I try to recreate a SQL query in Spark SQL. Normally i would insert into a table like this:
INSERT INTO Table_B
(
primary_key,
value_1,
value_2
)
SELECT DISTINCT
primary_key,
value_1,
value_2
FROM
Table_A
WHERE NOT EXISTS
(
SELECT 1 FROM
Table_B
WHERE
Table_B.primary_key = Table_A.primary_key
);
Spark SQL is straightforward and I can load data from a TempView in a new dataset. Unfortunately i don't know how to reconstruct the where clause.
Dataset<Row> Table_B = spark.sql("SELECT DISTINCT primary_key, value_1, value_2 FROM Table_A").where("NOT EXISTS ... ???" );
Queries with not exists in TSQL can be rewritten with left join with "where":
SELECT Table_A.*
FROM Table_A Left Join Table_B on Table_B.primary_key = Table_A.primary_key
Where Table_B.primary_key is null
Maybe, similar approach can be used in Spark, with left join. For example, for dataframes, smthing like:
aDF.join(bDF,aDF("primary_key")===bDF("primary_key"),"left_outer").filter(isnull(col("other_b_not_nullable_column")))

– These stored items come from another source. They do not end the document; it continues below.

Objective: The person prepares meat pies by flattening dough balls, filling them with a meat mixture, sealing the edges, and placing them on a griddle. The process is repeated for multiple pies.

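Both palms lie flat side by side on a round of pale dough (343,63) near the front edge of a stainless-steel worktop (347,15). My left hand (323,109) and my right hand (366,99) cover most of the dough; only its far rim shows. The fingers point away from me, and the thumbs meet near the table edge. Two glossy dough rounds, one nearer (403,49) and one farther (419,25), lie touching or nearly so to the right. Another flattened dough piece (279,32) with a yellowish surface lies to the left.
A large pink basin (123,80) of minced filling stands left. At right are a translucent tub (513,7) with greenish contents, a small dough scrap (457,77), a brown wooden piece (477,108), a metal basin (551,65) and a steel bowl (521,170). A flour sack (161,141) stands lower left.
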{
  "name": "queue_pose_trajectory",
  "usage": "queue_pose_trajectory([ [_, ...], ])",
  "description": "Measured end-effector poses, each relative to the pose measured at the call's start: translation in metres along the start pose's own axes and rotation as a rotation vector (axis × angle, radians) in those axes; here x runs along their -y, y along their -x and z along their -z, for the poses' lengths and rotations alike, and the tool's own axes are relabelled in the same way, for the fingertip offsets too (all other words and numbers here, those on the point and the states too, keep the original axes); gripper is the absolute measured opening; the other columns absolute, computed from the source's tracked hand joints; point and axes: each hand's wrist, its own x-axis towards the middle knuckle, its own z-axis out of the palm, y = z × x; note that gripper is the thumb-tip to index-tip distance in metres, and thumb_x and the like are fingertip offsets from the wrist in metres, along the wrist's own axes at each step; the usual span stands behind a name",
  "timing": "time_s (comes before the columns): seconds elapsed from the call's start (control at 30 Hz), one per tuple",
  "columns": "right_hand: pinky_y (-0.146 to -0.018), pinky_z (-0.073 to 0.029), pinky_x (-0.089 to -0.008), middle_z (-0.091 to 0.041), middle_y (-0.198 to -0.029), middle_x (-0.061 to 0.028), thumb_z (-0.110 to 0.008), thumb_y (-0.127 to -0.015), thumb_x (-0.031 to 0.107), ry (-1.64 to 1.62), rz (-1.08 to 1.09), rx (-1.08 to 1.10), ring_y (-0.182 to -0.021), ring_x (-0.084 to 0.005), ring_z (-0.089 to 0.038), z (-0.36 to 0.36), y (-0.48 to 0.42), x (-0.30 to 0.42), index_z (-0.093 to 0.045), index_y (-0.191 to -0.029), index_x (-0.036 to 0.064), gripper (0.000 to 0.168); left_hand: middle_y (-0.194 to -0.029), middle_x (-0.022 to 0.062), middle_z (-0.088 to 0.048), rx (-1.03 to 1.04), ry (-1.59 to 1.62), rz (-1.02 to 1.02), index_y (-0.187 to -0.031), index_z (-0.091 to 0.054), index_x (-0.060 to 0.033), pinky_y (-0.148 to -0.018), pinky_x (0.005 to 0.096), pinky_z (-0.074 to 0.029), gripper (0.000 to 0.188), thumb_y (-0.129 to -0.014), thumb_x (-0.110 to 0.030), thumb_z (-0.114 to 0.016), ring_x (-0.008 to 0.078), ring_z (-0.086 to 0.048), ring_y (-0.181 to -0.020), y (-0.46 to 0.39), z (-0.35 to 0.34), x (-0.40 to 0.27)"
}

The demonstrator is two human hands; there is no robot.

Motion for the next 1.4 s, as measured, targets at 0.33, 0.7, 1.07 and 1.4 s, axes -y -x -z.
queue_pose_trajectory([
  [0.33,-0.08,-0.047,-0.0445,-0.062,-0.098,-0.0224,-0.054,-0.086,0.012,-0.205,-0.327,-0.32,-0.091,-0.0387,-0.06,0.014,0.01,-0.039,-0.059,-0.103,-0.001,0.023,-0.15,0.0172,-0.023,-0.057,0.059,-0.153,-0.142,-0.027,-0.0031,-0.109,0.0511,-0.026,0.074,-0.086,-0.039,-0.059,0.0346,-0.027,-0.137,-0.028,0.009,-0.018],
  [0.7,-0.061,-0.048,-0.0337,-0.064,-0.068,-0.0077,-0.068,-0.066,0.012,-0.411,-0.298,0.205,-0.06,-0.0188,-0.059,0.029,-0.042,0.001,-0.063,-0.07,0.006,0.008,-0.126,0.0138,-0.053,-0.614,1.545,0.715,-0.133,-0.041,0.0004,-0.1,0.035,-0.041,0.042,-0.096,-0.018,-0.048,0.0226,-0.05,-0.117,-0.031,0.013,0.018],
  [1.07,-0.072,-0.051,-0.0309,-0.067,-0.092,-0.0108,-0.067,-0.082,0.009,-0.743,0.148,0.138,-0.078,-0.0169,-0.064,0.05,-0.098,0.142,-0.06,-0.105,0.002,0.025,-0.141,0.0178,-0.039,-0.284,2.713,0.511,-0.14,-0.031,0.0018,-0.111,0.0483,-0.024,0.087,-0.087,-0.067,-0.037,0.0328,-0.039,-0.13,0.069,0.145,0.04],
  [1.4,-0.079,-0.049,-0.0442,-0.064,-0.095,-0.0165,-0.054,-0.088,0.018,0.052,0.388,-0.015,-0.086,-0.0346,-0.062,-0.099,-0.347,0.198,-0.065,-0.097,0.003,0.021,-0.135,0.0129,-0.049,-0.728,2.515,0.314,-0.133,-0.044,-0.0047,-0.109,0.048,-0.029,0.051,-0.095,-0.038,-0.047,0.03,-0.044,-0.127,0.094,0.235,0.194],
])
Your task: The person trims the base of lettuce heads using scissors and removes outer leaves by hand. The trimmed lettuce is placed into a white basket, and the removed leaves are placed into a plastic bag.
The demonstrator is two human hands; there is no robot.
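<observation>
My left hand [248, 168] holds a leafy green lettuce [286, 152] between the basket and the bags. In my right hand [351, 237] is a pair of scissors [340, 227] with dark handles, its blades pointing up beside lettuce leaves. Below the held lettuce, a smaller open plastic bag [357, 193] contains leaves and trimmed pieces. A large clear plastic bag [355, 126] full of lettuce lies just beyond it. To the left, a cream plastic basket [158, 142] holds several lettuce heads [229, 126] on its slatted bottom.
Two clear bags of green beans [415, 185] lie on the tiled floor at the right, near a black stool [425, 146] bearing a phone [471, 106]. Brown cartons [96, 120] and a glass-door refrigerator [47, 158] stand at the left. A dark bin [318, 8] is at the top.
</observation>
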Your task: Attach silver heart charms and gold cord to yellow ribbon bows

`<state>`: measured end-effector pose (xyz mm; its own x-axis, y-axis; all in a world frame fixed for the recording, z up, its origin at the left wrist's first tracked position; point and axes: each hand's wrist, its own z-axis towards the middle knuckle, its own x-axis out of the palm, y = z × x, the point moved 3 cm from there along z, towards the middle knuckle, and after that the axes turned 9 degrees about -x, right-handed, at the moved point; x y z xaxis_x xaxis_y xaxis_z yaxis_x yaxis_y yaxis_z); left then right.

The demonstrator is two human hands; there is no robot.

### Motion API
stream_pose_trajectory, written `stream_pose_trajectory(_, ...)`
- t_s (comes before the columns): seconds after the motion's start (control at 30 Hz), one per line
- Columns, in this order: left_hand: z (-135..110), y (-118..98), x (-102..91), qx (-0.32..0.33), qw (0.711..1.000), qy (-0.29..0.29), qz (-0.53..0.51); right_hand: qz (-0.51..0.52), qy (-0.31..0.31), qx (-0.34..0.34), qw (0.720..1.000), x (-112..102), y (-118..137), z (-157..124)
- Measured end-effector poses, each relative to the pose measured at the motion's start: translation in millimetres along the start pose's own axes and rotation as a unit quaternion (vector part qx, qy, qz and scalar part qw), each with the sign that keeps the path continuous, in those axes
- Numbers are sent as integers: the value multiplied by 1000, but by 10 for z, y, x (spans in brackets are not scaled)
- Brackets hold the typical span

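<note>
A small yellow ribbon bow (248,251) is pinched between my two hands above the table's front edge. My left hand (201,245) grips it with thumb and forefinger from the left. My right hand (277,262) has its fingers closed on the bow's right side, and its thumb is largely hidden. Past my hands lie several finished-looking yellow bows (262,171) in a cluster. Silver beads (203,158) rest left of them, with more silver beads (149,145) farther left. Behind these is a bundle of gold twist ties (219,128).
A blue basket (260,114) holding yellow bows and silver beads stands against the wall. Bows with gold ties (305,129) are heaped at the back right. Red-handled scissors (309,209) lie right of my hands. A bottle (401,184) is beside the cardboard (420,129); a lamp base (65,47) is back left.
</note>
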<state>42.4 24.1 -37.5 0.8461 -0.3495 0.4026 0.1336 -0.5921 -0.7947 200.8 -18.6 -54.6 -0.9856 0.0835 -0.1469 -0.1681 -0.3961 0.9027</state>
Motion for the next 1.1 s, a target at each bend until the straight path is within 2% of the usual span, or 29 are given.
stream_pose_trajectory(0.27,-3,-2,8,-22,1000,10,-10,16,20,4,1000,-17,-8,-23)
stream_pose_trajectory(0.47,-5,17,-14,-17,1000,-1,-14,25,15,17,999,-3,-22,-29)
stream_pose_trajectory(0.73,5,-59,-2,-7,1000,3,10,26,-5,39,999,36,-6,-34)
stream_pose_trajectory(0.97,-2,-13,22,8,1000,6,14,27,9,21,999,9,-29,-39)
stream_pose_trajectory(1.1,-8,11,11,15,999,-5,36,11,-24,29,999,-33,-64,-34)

SparkSQL doesn't currently have EXISTS & IN. "(Latest) Spark SQL / DataFrames and Datasets Guide / Supported Hive Features"
EXISTS & IN can always be rewritten using JOIN or LEFT SEMI JOIN. "Although Apache Spark SQL currently does not support IN or EXISTS subqueries, you can efficiently implement the semantics by rewriting queries to use LEFT SEMI JOIN." OR can always be rewritten using UNION. AND NOT can be rewritten using EXCEPT.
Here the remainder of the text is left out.